**PROMPT:** Up to and including the final line, please copy every line exactly, starting from the one that contains "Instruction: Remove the" in the material below.

**DATASET SECTION:**
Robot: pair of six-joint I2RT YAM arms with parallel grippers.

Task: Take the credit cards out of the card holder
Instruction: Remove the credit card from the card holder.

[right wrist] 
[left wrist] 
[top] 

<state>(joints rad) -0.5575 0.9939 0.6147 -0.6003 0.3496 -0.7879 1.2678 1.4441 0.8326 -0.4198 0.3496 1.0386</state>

**SOLUTION TO THIS EXERCISE:**
Instruction: Remove the credit card from the card holder.

[right wrist] 
[left wrist] 
[top] 

<state>(joints rad) -0.5575 0.9939 0.6147 -0.6003 0.3496 -0.7879 1.2678 1.4441 0.8326 -0.4198 0.3496 1.0386</state>

What appears above is the complete answer.